How immigration laws could change under a Donald Trump presidency
Donald Trump made a lot of promises on the campaign trail, some to many of which may prove hollow. It's impossible at present to tell. But hazy as our national outlook is, one conclusion seems inescapable: Undocumented immigrants have cause for urgent concern.
"This election is our last chance to secure the border, stop illegal immigration and reform our laws to make your life better," the president-elect said at a Phoenix rally in late August, CNN reported. Undocumented immigrants, he said, would receive "no amnesty."

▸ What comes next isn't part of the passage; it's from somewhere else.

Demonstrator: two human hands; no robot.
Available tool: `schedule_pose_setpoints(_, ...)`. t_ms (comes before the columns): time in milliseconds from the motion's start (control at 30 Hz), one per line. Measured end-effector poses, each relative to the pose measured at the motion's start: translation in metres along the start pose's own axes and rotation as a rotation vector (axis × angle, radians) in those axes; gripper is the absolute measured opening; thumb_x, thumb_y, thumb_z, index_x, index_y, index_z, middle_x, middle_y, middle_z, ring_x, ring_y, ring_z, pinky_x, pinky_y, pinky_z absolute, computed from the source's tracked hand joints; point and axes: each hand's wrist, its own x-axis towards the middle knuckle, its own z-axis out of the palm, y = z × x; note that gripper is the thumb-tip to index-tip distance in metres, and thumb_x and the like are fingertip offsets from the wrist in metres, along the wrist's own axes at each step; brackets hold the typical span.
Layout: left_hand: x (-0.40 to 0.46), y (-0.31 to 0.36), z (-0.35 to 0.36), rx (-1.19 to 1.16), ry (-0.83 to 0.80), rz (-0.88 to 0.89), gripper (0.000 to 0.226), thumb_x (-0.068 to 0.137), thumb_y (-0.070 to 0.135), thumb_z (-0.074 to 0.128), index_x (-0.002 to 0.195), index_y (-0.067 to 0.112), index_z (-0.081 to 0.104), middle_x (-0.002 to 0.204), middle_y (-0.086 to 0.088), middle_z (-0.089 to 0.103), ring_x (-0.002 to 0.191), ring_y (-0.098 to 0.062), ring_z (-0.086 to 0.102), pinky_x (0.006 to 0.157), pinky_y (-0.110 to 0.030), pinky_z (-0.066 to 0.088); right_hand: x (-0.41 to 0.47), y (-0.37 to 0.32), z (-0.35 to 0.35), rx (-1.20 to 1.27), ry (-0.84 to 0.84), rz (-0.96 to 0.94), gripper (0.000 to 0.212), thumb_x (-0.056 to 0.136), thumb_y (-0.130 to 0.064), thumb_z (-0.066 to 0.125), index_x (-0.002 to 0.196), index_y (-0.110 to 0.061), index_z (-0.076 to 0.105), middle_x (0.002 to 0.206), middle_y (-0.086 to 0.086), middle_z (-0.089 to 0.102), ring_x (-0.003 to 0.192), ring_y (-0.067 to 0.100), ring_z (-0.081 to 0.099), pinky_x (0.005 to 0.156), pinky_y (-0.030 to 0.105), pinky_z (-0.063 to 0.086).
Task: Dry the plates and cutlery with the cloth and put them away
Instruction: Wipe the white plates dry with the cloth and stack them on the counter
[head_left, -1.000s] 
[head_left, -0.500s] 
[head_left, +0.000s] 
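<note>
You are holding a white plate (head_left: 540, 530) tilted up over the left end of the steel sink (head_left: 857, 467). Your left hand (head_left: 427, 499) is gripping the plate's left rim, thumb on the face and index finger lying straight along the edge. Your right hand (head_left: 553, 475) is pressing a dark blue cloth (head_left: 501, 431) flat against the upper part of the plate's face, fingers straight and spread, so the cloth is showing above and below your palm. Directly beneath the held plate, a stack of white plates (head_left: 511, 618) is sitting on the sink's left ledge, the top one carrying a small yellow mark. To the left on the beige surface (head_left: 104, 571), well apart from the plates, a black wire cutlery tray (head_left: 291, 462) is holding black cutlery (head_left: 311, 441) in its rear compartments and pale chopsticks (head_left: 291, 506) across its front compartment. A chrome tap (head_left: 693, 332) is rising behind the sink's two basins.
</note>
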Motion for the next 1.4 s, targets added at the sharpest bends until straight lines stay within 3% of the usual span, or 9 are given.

Since his election, that rhetoric has softened somewhat, as Trump faces the reality of his new job. Even as Trump vacillates, though, he's appointing a transition team that's openly hostile to immigration and immigrants. Here's what we can expect of immigration law in Trump's America:
Building a wall that will partly be a fence
In a 60 Minutes interview aired Sunday, Trump explained the hypothetical Mexico-built and -funded border wall that's been a cornerstone of his campaign. Having realized, perhaps, the difficulty in building a 30-to-65-foot-tall and nearly 2,000-mile-long wall would be commensurate to its hulking scale, Trump admitted fencing would be a more realistic option for stretches of the border.

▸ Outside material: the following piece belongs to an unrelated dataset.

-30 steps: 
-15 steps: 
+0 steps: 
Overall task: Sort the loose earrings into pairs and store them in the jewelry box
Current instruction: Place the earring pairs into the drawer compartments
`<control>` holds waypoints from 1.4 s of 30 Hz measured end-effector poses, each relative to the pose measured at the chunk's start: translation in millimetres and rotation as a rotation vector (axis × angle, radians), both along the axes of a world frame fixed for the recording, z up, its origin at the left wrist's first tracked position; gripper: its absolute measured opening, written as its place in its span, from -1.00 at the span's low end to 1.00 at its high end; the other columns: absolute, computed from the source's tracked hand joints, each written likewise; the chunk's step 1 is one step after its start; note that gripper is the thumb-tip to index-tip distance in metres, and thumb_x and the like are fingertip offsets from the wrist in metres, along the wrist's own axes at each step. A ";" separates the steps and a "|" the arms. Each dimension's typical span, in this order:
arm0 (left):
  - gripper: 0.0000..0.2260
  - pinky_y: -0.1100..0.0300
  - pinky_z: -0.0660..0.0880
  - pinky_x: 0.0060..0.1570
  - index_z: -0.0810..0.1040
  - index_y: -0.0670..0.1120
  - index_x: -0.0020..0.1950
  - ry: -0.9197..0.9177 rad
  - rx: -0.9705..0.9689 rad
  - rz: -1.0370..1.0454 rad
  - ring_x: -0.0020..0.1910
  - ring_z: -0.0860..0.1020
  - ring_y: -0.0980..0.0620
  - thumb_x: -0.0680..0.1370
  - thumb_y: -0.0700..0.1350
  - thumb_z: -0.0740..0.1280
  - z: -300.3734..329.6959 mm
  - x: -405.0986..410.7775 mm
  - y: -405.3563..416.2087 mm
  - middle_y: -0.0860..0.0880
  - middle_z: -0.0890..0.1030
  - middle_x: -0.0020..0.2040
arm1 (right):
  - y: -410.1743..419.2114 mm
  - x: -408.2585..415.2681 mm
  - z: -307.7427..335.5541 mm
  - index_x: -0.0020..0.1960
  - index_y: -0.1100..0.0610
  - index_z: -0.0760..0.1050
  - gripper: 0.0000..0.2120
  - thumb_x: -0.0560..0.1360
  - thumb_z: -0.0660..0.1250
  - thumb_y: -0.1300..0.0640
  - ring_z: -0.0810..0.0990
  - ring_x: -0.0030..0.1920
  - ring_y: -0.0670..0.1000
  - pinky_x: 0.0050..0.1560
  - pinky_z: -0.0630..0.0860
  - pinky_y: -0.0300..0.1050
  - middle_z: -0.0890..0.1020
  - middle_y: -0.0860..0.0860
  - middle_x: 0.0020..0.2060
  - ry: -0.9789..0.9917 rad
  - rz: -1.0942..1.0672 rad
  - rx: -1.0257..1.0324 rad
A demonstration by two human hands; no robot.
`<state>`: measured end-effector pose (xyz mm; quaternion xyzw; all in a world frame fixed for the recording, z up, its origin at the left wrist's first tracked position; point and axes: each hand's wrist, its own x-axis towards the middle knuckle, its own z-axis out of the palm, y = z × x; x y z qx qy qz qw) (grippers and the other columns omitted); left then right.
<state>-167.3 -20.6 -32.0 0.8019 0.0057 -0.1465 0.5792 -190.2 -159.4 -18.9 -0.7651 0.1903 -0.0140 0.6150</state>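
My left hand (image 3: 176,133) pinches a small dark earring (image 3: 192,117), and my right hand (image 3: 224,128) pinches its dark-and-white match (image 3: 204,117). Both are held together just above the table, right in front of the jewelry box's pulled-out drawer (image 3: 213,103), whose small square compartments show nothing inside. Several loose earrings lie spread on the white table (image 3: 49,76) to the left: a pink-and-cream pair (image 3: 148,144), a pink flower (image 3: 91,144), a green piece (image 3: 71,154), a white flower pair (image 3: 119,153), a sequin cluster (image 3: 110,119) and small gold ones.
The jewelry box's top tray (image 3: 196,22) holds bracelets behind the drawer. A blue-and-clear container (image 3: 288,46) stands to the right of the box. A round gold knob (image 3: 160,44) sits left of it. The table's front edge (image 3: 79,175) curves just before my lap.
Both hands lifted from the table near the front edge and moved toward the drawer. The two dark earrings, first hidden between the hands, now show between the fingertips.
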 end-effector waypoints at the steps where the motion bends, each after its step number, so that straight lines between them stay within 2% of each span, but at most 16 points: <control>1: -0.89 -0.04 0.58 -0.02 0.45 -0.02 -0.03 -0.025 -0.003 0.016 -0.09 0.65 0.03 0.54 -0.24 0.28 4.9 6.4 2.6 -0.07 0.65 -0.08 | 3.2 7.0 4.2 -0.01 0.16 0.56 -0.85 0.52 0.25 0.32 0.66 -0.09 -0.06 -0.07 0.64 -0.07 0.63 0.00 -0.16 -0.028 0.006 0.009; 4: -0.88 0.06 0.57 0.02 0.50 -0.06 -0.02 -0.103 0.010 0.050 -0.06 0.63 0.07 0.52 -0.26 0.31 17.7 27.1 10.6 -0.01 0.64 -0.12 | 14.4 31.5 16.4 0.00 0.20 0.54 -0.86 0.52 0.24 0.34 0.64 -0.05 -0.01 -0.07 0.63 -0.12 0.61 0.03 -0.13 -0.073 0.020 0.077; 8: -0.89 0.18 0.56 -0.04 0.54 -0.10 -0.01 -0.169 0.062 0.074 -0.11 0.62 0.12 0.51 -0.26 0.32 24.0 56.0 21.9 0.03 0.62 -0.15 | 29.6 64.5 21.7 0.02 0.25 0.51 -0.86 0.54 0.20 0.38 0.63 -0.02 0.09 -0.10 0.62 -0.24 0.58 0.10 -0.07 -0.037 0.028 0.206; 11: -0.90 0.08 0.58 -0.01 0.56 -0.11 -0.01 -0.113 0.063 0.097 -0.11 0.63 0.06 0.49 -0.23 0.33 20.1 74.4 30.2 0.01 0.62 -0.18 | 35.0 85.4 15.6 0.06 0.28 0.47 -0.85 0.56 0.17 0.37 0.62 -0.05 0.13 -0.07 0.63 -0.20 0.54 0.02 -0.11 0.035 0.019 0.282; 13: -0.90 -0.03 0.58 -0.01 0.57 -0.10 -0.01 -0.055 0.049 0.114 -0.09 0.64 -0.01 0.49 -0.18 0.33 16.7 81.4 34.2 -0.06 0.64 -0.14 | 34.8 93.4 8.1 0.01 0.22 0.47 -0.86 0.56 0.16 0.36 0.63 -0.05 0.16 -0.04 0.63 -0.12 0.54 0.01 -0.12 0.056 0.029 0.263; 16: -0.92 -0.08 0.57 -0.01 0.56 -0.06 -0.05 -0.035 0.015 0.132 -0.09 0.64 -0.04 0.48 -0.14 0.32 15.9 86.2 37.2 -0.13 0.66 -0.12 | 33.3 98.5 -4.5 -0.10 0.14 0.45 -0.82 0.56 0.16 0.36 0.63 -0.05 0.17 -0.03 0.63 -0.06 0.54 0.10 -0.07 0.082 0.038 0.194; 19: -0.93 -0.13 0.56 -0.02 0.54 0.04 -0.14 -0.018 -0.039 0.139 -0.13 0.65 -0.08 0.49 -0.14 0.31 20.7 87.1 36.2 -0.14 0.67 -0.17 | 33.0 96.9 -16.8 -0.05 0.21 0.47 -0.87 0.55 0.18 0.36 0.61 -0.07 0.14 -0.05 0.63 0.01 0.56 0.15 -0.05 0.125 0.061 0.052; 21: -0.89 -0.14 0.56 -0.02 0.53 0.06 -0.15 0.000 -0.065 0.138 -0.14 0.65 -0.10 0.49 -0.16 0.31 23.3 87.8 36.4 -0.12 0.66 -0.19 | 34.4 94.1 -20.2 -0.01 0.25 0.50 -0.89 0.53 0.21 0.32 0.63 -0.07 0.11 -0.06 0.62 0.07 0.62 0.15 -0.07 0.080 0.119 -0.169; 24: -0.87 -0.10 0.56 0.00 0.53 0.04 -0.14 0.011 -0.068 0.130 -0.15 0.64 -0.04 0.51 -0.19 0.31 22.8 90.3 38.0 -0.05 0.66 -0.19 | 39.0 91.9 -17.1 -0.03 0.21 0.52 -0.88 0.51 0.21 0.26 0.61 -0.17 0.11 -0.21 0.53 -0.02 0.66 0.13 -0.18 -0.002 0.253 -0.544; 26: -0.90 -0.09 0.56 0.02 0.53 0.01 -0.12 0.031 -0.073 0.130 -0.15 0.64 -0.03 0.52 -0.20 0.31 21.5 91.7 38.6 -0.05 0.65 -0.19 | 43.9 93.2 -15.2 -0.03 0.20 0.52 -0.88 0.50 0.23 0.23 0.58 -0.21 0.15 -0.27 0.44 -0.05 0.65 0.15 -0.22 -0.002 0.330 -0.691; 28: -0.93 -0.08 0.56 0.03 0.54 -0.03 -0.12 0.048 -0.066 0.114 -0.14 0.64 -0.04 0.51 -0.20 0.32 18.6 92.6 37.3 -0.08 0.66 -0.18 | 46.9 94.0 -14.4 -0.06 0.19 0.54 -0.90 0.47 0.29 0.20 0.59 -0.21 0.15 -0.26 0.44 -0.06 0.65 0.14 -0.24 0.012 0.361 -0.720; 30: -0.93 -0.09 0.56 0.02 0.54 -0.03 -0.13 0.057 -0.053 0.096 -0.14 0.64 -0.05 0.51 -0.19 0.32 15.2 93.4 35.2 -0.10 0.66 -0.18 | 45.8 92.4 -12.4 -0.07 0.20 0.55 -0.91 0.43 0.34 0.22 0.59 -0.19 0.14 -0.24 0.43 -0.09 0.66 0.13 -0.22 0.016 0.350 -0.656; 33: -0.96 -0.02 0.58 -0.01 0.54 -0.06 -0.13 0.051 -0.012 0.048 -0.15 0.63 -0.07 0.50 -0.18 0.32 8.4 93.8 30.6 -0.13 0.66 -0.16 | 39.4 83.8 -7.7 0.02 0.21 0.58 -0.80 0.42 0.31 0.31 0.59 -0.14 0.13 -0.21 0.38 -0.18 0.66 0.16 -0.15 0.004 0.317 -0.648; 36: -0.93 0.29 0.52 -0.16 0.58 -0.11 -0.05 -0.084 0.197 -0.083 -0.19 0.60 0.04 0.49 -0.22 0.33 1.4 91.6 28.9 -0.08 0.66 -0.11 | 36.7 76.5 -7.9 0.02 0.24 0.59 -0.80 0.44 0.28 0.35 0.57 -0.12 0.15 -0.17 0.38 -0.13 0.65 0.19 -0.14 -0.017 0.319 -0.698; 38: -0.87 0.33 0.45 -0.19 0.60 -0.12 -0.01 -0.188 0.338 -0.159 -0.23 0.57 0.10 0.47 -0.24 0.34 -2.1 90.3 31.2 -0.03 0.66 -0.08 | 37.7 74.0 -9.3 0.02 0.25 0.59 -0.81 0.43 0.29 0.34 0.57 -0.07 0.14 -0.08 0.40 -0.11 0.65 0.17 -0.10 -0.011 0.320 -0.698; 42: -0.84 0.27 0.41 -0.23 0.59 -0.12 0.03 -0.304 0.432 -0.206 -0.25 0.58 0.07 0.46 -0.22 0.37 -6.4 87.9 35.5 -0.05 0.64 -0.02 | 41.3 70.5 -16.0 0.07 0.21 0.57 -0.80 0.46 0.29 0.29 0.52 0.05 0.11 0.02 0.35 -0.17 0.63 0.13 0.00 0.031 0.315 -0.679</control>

"But certain areas, a wall is more appropriate," Trump said. "I'm very good at this, it's called construction."
"It could be some fencing," he continued.
Lengths of fencing already exist along the United States' border with Mexico, but finishing the "wall" has long been a "legal and logistical nightmare," in the Associated Press' words, and also prohibitively expensive. Trump has vowed to finish it, so we'll have to wait and see what that actually means.
Deporting those "bad hombres"
After breaking the news about the wall during his 60 Minutes interview, Trump clarified he would still be deporting and/or incarcerating 2 to 3 million undocumented immigrants. These will be people who "have criminal records," he explained.
It's a shift from his previous declaration that he'd be deporting all undocumented immigrants — roughly 11 million people — and it came coupled with his statement that the "terrific people" in that camp would receive determinations on their status only after the border was secured.
Speaker of the House Paul Ryan doubled down on Trump's backtracking. "We are not planning on erecting a deportation force," Ryan told CNN on Sunday. "Donald Trump's not planning on that."
Turning away Muslims and refugees
President Barack Obama had plans to increase the number of refugees the U.S. will accept to 110,000 in fiscal year 2017. It's reasonable to assume Trump won't be doing that. As USA Today reported, the president is not required to take in any refugees at all, and can decide who gets to come in and who does not.
The president-elect has been clear that he would like to institute "a total and complete shutdown" on Muslims seeking entry to the U.S. He has since walked back the proposed moratorium, instead floating the idea of "extreme vetting," which would discount anyone fleeing a country with a history of terrorism.
All refugees are subject to thorough background checks, and additional scrutiny is applied to those coming from Syria. But it doesn't matter if the framework is already in place to vet refugees — if Trump wants to ban them, if he wants to ban Muslims, the truth is he can.
Remove protections for immigrants already in the U.S.
With his executive actions on Deferred Action for Childhood Arrivals and Deferred Action for Parents of Americans and Lawful Permanent Residents programs, Obama protected the status of hundreds of thousands of immigrants, allowing them to live and work temporarily in the U.S. DACA, for example, shields from deportation about 800,000 people who came to the country as children, according to the New York Times.
Unfortunately, these protections are far from secure: Former Homeland Security Secretary Janet Napolitano implemented DACA in a 2012 policy memo, while DAPA came from a 2014 Homeland Security memo. Trump could simply cancel the extensions on his first day in office. Indeed, the immigration platform detailed on Trump's site vows his administration will "immediately terminate President Obama's two illegal executive amnesties."
More immigration officials and ICE agents
Trump's immigration page also mentions plans to "triple the number of ICE agents" — Immigration and Customs Enforcement. According to USA Today, he would need an OK from Congress to hire more Border Patrol and ICE agents, but would not need to divert any extra funds to adjust the assignments of immigration officials already on the government's payroll.
As Vox pointed out, George W. Bush used 287 (g) agreements to mobilize police to uphold federal immigration laws on a local level, authorizing them to arrest people they suspected, often on the basis of appearance, to be undocumented. Such policies ended in rampant racial profiling. Since Trump has appointed to his transition team an avid proponent of this policy — Kansas Secretary of State Kris Kobach — we can expect local law enforcement will once again be vested with policing immigration policy.
We can probably also expect the return of workplace raids, wherein ICE officials arrested and deported undocumented workers en masse during the more recent Bush administration, according to Vox.
These are really just a handful of possibilities for Trump's immigration policies — the only consistent thing about the president-elect is that he waffles and reverses on nearly every statement he makes.